-- Exercise directions --
Below, some lines carry pictures; leave those pictures out and retype exactly the lines from the one with "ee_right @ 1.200" through the one with "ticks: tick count".
···
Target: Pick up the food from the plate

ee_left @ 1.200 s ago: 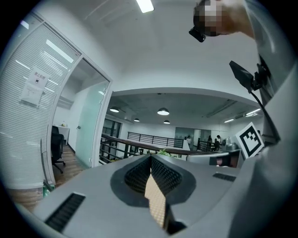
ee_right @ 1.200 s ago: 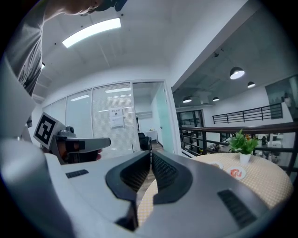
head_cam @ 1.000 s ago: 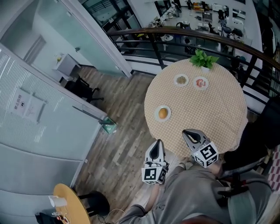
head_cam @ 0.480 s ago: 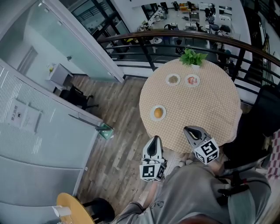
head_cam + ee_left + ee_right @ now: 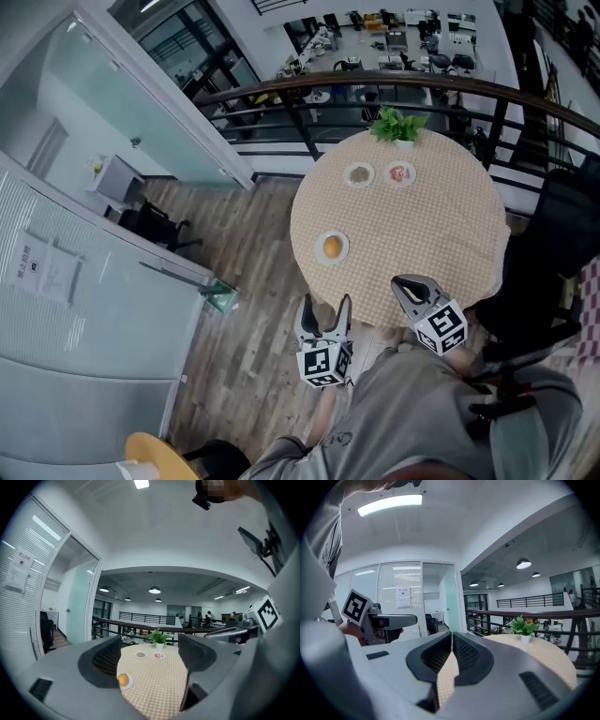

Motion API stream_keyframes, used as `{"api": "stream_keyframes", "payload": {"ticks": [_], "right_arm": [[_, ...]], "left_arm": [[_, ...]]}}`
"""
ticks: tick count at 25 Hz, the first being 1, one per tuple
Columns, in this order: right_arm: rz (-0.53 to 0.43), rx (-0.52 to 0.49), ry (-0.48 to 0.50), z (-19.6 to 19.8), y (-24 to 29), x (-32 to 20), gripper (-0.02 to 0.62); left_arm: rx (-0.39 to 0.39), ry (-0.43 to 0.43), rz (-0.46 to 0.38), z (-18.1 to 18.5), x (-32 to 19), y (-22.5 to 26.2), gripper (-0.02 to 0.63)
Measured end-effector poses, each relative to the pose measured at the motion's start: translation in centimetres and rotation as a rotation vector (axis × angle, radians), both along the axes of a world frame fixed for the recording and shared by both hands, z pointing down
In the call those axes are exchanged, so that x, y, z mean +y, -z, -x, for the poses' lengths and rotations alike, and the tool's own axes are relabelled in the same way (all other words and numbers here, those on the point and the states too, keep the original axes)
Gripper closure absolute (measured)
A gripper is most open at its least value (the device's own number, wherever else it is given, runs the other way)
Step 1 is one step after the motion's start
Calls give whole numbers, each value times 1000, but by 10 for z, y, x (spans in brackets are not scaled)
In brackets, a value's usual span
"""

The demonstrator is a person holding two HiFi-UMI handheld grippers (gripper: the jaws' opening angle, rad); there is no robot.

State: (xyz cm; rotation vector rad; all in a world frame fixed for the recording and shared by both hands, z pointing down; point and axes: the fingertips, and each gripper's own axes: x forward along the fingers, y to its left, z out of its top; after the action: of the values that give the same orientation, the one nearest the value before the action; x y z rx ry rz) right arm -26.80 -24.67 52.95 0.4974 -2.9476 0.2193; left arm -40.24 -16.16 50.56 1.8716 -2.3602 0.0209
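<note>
While the round checked table (image 5: 412, 225) fills the middle of the head view, nothing on it has been lifted yet. Both tools wait at the table's near edge. The left gripper (image 5: 325, 306) hangs just off that edge, over the wooden floor (image 5: 253, 309). Its jaws have just been opening and now stand wide apart, with nothing between them. The right gripper (image 5: 403, 285) sits over the table's near rim, jaws pressed together and empty.

Further in, near the table's left edge, lies a small white plate (image 5: 320, 253) carrying the food (image 5: 332, 247), a round orange piece, untouched. Two more plates (image 5: 359, 174) (image 5: 400, 173) sit side by side toward the table's far edge, just before a potted plant (image 5: 397, 125).

So the job looks barely begun: the reach, the closing on the food and the lift all remain.

As for writing, a paper notice (image 5: 42, 270) hangs well left of the table, its print too small to read. The grippers' cubes show only square black-and-white markers, and no brand is visible.
</note>
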Motion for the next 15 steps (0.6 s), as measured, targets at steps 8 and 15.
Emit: {"api": "stream_keyframes", "payload": {"ticks": [8, 15], "right_arm": [[12, 28, -58, -14, -10, -3, 572], [18, 50, -117, -32, -14, -6, 572]], "left_arm": [[-8, -41, 36, 9, -8, -15, 235], [-10, -57, 90, 22, -19, -34, 235]]}}
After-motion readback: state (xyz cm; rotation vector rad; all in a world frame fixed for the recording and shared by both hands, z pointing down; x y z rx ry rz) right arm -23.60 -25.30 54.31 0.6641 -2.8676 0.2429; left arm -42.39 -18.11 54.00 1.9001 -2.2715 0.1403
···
-- Answer box --
ee_right @ 1.200 s ago: 
head_cam @ 1.000 s ago: 
head_cam @ 0.480 s ago: 
head_cam + ee_left + ee_right @ now: 

Motion API stream_keyframes, used as `{"api": "stream_keyframes", "payload": {"ticks": [_], "right_arm": [[_, ...]], "left_arm": [[_, ...]]}}`
"""
ticks: tick count at 25 Hz, the first being 1, one per tuple

There is no more to the output, and the exercise is done.